David Sanger, the NSA’s representative at the New York Times, recently reported that in order to prevent the emergence of another Snowden, the agency is imposing a “two-man rule” on system administrators, or what one might call a peer-policing policy so that these guys don’t do anything naughty when left to their own devices. A logical implication of that policy would be that this duplication of roles would mean that the agency would need to hire more system administrators.
Reuters now reports:
The National Security Agency, hit by disclosures of classified data by former contractor Edward Snowden, said Thursday it intends to eliminate about 90 percent of its system administrators to reduce the number of people with access to secret information.
Keith Alexander, the director of the NSA, the U.S. spy agency charged with monitoring foreign electronic communications, told a cybersecurity conference in New York City that automating much of the work would improve security.

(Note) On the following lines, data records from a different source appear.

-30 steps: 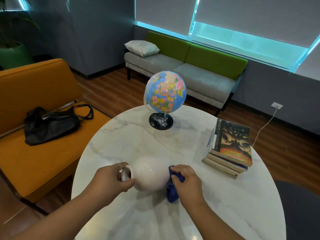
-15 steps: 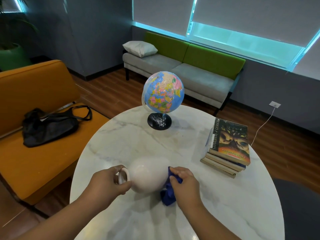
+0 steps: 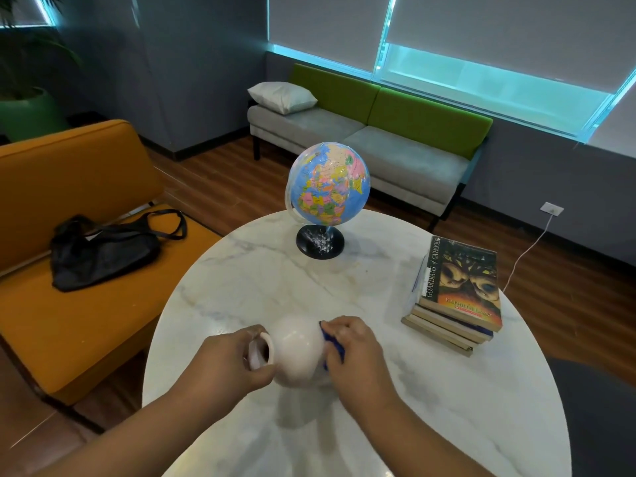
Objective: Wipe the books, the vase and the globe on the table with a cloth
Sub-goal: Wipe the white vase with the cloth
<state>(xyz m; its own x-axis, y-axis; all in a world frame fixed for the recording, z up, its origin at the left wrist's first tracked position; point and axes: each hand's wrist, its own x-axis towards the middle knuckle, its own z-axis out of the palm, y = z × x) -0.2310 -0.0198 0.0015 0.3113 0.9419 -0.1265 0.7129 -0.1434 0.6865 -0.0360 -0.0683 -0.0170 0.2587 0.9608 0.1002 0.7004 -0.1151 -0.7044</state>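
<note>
vase [image 3: 296,351] turned, mouth showing, cloth [image 3: 332,353] against it

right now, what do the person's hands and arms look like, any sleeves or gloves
The left hand and right hand are bare: no gloves, rings or watch visible. The left forearm and right forearm are bare too, with no sleeve in view down to the frame's edge.

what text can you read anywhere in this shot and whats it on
"GUARDIANS of GA'HOOLE": spine of the top book.
"KATHRYN LASKY": orange letters low on that book's cover, blurred, so only a likely reading.
Globe: the map labels are too small to read.
Lower books: no legible text.
</note>
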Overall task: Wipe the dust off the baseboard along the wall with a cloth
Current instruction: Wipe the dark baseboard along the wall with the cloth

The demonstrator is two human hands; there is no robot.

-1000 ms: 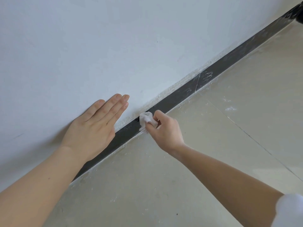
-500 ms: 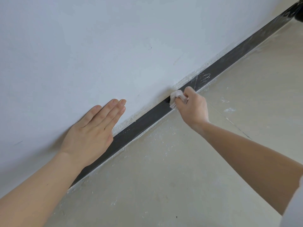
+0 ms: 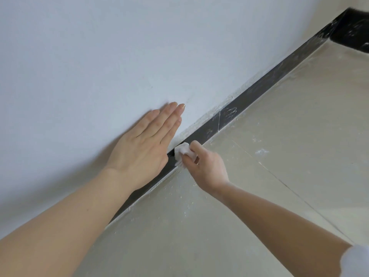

Automated? Seriously? If what system administrators do can be automated, why are there system administrators? Or are they like manual typesetters resisting the implementation of electronic typesetting? Or has the NSA always employed about ten times as many systems administrators as it needed?
Yes, my Onion-style headline is made up, but the real one — “NSA to cut system administrators by 90 percent to limit data access” — makes about as much sense. It’s like the Air Force saying it can now fire most of its maintenance workers because it’s started operating aircraft that can fix themselves.